- **WHAT TO WORK ON**: From the first line to the last, restate the data word for word.

- **SUPPLIED MATERIAL**:
=======
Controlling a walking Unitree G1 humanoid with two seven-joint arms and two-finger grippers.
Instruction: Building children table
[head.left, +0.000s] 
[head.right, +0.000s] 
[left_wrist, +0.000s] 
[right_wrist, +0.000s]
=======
- **ANSWER BELOW**:
Controlling a walking Unitree G1 humanoid with two seven-joint arms and two-finger grippers.
Instruction: Building children table
[head.left, +0.000s] 
[head.right, +0.000s] 
[left_wrist, +0.000s] 
[right_wrist, +0.000s]

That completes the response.